**Task brief**
Would you print the data below exactly, leaving out every picture?

**Dataset extract**
═══

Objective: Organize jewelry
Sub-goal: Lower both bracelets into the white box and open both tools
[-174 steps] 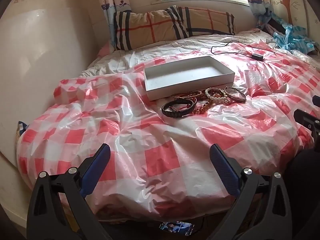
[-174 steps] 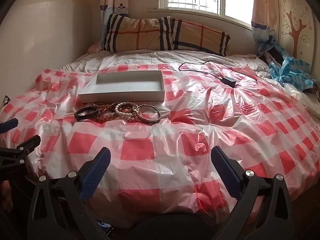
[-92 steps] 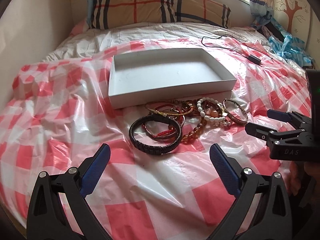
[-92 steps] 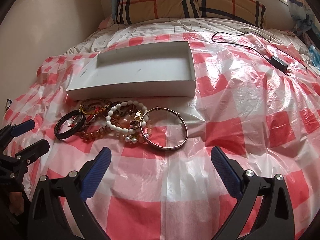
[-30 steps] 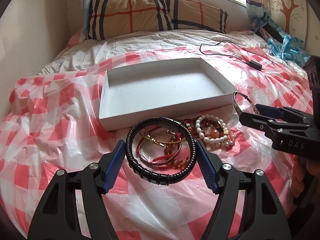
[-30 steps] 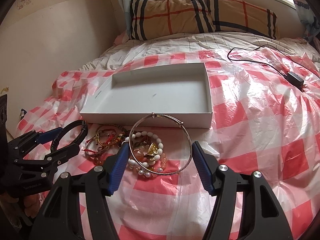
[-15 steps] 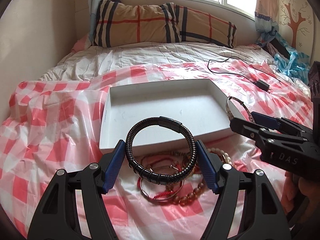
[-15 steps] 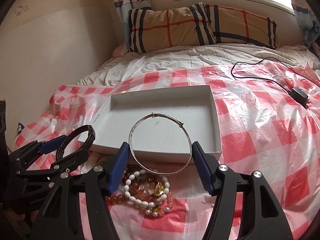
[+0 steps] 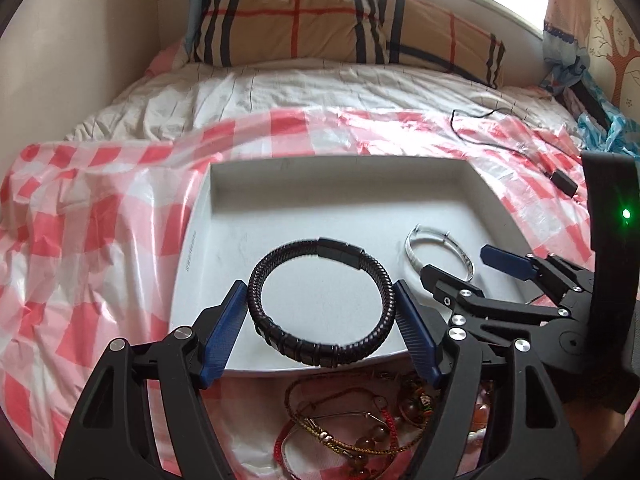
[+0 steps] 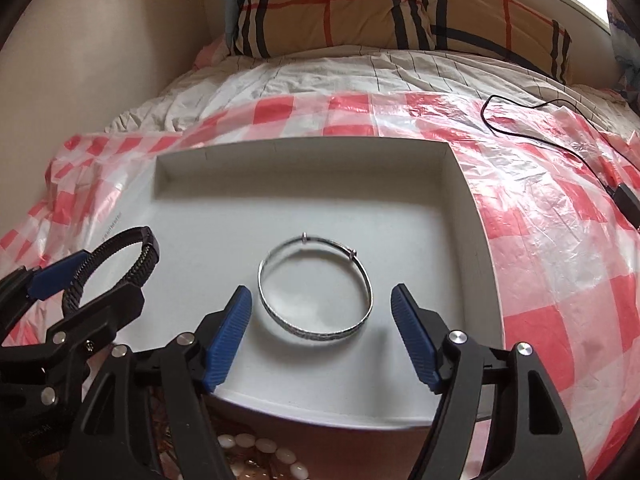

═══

**Output of the task**
Objective: Organize jewelry
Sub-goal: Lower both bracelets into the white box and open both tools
[-174 steps] 
[-174 steps] 
[-92 steps] 
[-92 steps] 
[-30 steps] 
[-30 steps] 
[-15 steps] 
[-15 steps] 
[+0 steps] 
[+0 steps] 

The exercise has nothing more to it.